What you should do: All pictures are to be dropped, and everything else in the data duplicated exactly.
########
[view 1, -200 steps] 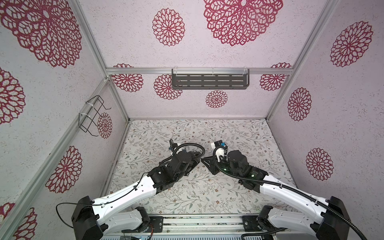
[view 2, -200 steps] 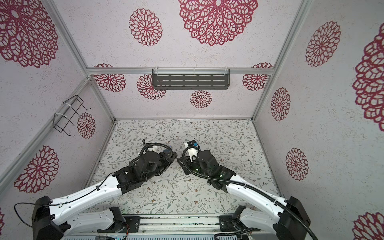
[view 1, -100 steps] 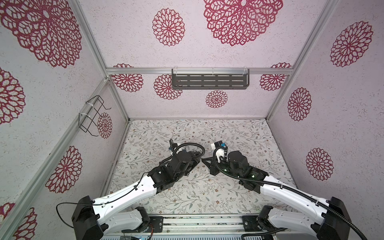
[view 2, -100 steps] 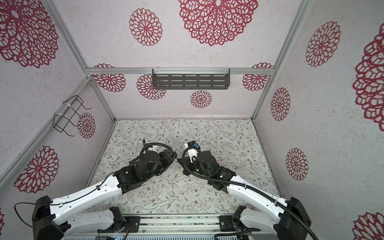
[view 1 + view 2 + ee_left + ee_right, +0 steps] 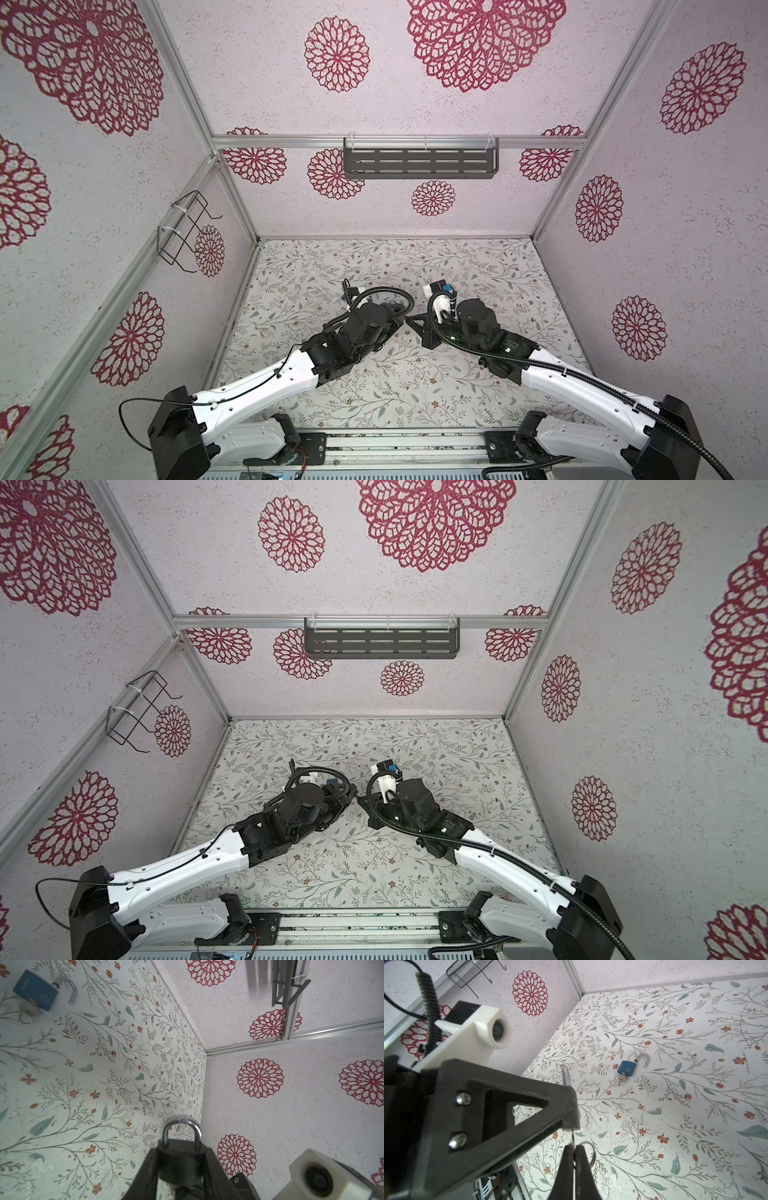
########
Solved exercise:
[view 1, -200 steps] 
[view 2, -200 steps] 
[view 1, -100 steps] 
[view 2, -100 steps] 
[view 1 + view 2 + ee_left + ee_right, +0 steps] 

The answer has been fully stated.